*What you are asked to do*: In the data that follows, every line containing the word "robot" should be returned.

*Information given*:
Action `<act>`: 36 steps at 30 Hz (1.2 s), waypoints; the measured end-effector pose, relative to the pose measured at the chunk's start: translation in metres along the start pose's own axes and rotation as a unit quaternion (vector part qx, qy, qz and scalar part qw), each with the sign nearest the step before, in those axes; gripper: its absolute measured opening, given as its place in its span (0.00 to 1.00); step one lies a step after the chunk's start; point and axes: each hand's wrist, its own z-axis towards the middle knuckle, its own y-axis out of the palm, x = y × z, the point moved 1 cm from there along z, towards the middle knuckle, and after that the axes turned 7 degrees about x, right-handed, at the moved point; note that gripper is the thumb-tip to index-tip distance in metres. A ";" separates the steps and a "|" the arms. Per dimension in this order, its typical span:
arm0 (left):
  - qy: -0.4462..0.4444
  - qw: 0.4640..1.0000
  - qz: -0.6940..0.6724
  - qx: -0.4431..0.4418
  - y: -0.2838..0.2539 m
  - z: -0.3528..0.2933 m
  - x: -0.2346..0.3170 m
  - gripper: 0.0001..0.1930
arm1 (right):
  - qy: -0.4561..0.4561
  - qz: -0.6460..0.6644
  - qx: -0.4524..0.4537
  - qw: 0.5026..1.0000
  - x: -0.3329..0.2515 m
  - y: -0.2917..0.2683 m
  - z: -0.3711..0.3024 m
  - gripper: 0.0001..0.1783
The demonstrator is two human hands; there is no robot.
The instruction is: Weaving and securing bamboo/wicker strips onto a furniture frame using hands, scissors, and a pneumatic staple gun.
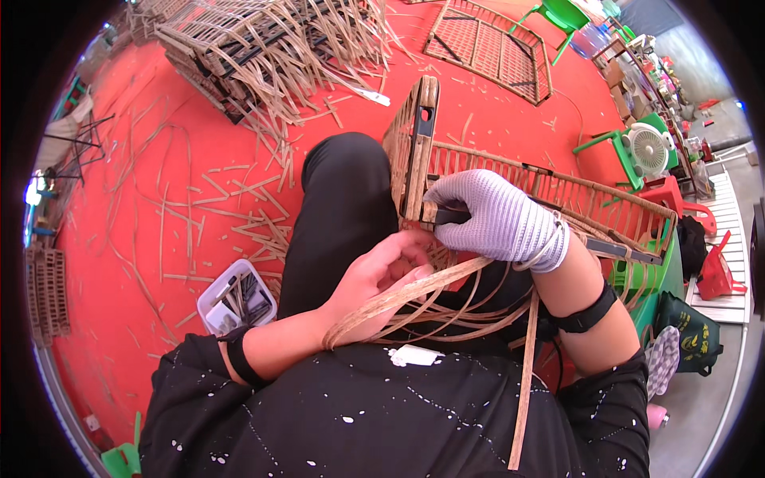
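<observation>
A rattan frame (550, 187) with dark metal bars leans across my lap, its upright corner (421, 151) in front of me. My right hand (490, 215), in a light knitted glove, is closed round a dark bar at that corner, where rattan is wound. My bare left hand (384, 267) is just below, its fingers curled in near the corner; what they hold, if anything, is hidden. A long rattan strip (414, 288) crosses my left wrist and runs up toward the gloved hand. More strips loop over my lap, and one end (522, 390) hangs over my shirt.
Cut strips (247, 207) litter the red floor (135, 263). A white tub (211, 299) of small tools stands at my left. Stacked frames with loose strip ends (239, 48) are at far left, another frame (490, 48) beyond. At right are green chairs and a fan (647, 147).
</observation>
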 end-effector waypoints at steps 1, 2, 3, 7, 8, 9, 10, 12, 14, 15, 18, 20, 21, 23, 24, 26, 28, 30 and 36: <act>-0.011 1.000 -0.014 0.016 -0.001 0.000 -0.001 0.21 | -0.003 -0.009 0.007 1.000 -0.001 0.001 0.000 0.21; -0.017 0.999 -0.031 0.026 0.000 0.000 -0.003 0.21 | 0.003 -0.018 0.004 1.000 -0.001 0.002 -0.001 0.21; -0.032 0.999 -0.018 0.034 -0.003 0.000 -0.003 0.21 | 0.009 -0.030 0.001 0.999 -0.001 0.003 -0.001 0.21; 0.028 0.999 0.003 -0.018 -0.003 -0.001 -0.004 0.23 | -0.015 -0.047 0.036 0.998 -0.004 0.004 -0.002 0.22; 0.024 1.000 -0.001 -0.016 -0.003 -0.002 -0.004 0.24 | -0.014 -0.053 0.037 0.998 -0.005 0.004 -0.002 0.22; 0.016 1.000 -0.002 -0.021 -0.004 -0.002 -0.003 0.24 | -0.014 -0.059 0.038 0.997 -0.005 0.003 -0.002 0.22; 0.005 1.000 -0.006 0.000 -0.004 -0.001 -0.003 0.25 | -0.013 -0.066 0.039 0.997 -0.006 0.002 -0.003 0.22; -0.020 0.999 -0.013 0.026 -0.008 -0.002 0.000 0.25 | 0.015 -0.069 0.007 0.997 -0.007 0.001 -0.003 0.22; -0.019 1.000 -0.008 0.021 -0.008 -0.002 0.003 0.24 | 0.020 -0.070 0.003 0.997 -0.007 0.001 -0.002 0.22; -0.014 1.000 -0.011 0.020 -0.008 -0.002 0.003 0.23 | 0.011 -0.068 0.013 0.998 -0.008 0.001 -0.002 0.22; -0.006 0.999 -0.029 0.024 -0.006 0.000 0.003 0.21 | -0.002 -0.058 0.028 0.998 -0.007 0.003 -0.002 0.22; -0.008 0.999 -0.033 0.022 -0.006 0.001 0.001 0.20 | 0.001 -0.060 0.030 0.998 -0.005 0.003 -0.003 0.22; -0.012 0.999 -0.030 0.017 -0.007 0.001 0.000 0.19 | 0.006 -0.065 0.028 0.997 -0.004 0.003 -0.003 0.22; -0.011 1.000 -0.023 0.016 -0.011 0.003 -0.001 0.18 | 0.008 -0.059 0.031 0.998 -0.002 0.002 -0.005 0.22; -0.009 1.000 -0.020 0.018 -0.013 0.004 -0.002 0.17 | 0.007 -0.047 0.035 0.998 -0.001 0.002 -0.005 0.22; -0.001 0.999 -0.031 0.016 -0.017 0.007 -0.002 0.16 | 0.004 -0.031 0.049 0.998 0.000 0.003 -0.007 0.22; 0.000 0.999 -0.052 0.013 -0.019 0.010 -0.001 0.15 | 0.010 -0.030 0.062 0.998 0.000 0.005 -0.009 0.22; 0.016 1.000 -0.024 -0.012 -0.017 0.010 0.000 0.14 | 0.000 -0.040 0.075 0.996 -0.001 0.006 -0.011 0.21; 0.054 0.996 0.068 0.005 -0.001 0.005 -0.001 0.14 | -0.041 -0.102 0.132 0.985 -0.002 0.009 -0.016 0.18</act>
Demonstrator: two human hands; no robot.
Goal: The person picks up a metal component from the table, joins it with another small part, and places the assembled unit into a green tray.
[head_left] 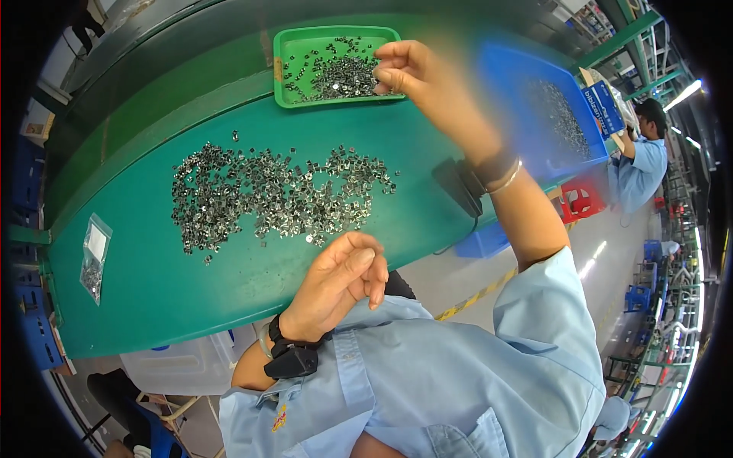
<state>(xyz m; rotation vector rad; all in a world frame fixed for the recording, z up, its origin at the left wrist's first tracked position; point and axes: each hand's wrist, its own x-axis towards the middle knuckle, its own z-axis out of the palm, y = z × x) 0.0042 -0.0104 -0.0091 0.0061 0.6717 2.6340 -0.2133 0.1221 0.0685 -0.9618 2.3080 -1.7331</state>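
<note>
At twelve o'clock my right hand (408, 72) pinches fingertips together over the green tray (286, 72) of clips (340, 76); more clips (267, 198) lie spread at nine. Left hand (340, 286) rests curled, empty. I judge them light, stiff, slippery: pinch by the edges.

Green work table (229, 282), long and flat. Broad scatter of small metal clips (267, 198) spread loose across the middle. Green tray (286, 65) toward the far edge — more clips heaped inside. Blue bin (511, 84) at the right end, blurred. Small clear bag (95, 256) of parts near the left end — lying flat.
</note>
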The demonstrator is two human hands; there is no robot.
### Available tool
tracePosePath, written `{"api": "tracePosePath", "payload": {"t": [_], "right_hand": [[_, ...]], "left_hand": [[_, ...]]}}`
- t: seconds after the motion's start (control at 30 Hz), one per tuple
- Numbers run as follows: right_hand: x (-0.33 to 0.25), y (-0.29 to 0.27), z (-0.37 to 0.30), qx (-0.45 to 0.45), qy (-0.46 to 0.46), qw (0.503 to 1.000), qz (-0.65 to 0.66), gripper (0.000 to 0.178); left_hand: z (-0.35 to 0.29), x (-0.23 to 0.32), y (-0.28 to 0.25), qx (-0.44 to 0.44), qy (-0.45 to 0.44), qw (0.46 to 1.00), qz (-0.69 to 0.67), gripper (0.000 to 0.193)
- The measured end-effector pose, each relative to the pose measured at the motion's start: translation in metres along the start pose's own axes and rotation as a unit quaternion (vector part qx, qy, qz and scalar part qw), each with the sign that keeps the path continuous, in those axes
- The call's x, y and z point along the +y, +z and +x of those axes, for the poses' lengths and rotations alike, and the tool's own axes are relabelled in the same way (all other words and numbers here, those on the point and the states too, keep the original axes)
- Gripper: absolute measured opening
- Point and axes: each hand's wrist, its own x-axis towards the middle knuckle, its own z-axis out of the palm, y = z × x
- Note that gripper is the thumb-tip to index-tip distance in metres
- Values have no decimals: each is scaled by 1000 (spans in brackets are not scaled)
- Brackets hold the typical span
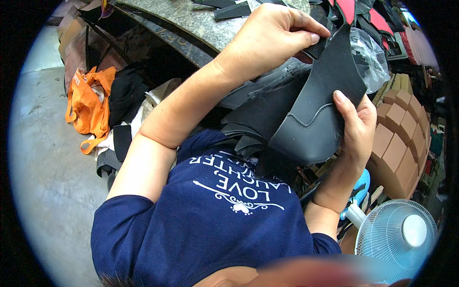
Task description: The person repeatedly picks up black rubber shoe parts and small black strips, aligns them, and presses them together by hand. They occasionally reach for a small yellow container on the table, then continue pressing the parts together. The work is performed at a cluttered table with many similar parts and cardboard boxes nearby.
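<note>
A black leather-like shoe upper [313, 126] with a wavy stitched seam is held up in front of my chest. My right hand [356, 126] grips its right edge, the thumb lying on its face and the other fingers behind. Near the narrow top end, my left hand [282, 38] pinches a dark piece of material [316, 49] between thumb and fingers. Whether that piece is joined to the upper I cannot tell. Beneath, a fanned stack of similar black pieces [253, 112] lies against my lap, partly hidden by the upper.
A grey speckled tabletop [191, 21] with black scraps [233, 10] stands ahead. Clear plastic [373, 60] and red-and-black pieces are at far right. Brown blocks [401, 124] are stacked right, above a white fan [397, 234]. An orange bag [91, 100] lies left, beside dark cloth.
</note>
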Motion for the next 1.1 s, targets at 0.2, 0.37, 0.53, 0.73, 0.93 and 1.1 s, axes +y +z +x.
{"api": "tracePosePath", "payload": {"t": [0.2, 0.37, 0.53, 0.73, 0.93, 1.1], "right_hand": [[3, 0, 0, 11, 3, 1000, 10, 33], [4, -1, -1, 16, 10, 1000, 12, 33], [4, 2, -1, 17, 7, 1000, 14, 33], [4, 3, -2, 18, 6, 1000, 14, 33], [-4, 5, -5, 1, -24, 999, -38, 35], [-23, -4, 7, 83, -119, 974, -174, 28]], "left_hand": [[-1, 2, 3, 19, 5, 998, 63, 23], [0, -5, 5, 39, 115, 987, 109, 20], [0, -5, 5, 40, 114, 988, 95, 21], [-9, 5, 8, 10, 73, 991, 114, 35], [-16, 3, 19, 32, 111, 992, 41, 37], [-14, 0, 17, -23, 66, 997, 13, 49]]}}
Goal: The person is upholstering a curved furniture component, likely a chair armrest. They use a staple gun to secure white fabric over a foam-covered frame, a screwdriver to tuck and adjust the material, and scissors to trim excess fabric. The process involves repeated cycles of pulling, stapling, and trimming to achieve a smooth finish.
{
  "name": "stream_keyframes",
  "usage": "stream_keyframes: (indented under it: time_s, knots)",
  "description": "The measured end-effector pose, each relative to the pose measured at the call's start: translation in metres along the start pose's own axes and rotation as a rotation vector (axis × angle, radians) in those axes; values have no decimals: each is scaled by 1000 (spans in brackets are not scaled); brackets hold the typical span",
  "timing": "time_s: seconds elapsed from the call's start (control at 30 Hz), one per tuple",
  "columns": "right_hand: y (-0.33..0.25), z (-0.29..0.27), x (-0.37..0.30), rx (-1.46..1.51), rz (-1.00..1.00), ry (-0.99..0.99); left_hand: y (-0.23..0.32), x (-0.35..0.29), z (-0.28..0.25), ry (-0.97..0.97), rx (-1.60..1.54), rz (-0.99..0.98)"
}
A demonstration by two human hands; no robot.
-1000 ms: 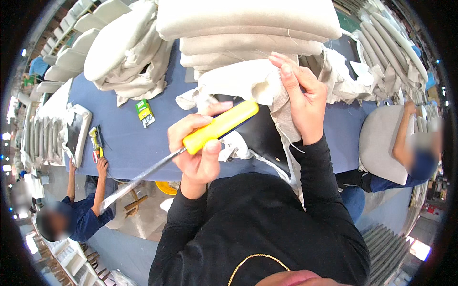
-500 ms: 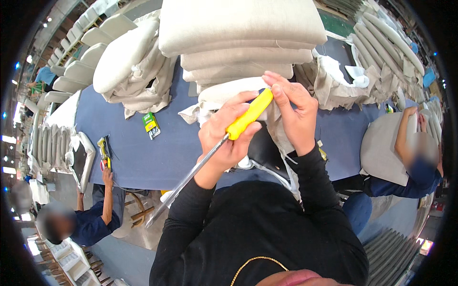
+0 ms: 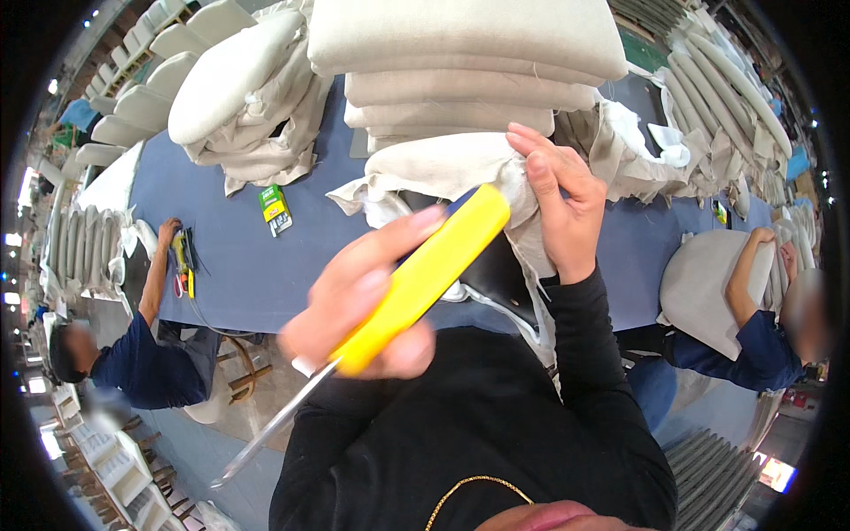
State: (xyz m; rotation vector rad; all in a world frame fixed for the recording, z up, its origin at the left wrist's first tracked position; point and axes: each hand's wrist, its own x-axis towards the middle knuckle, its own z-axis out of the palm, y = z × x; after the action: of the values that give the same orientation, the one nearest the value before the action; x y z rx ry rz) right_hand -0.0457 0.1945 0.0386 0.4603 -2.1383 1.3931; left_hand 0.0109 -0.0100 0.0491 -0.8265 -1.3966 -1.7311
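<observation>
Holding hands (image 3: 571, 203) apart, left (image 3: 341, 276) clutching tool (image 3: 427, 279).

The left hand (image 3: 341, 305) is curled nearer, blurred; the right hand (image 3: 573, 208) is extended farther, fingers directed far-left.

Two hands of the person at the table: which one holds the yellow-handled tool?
The left hand, wrapped around the yellow-handled tool; the right hand holds no tool, at the pale cushion.
</observation>
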Motion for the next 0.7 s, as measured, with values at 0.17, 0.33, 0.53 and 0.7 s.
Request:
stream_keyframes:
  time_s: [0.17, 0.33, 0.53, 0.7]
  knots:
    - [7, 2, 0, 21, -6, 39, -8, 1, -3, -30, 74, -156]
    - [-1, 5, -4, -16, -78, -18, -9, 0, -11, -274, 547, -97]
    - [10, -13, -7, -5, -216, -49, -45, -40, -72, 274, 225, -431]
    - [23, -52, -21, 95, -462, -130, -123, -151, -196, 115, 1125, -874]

*Output for this exercise*:
The demonstrator is two human hands; there is no robot.
Demonstrator: two human hands; no robot.
The demonstrator is two human hands; there is no robot.
A demonstration by two human hands; no robot.

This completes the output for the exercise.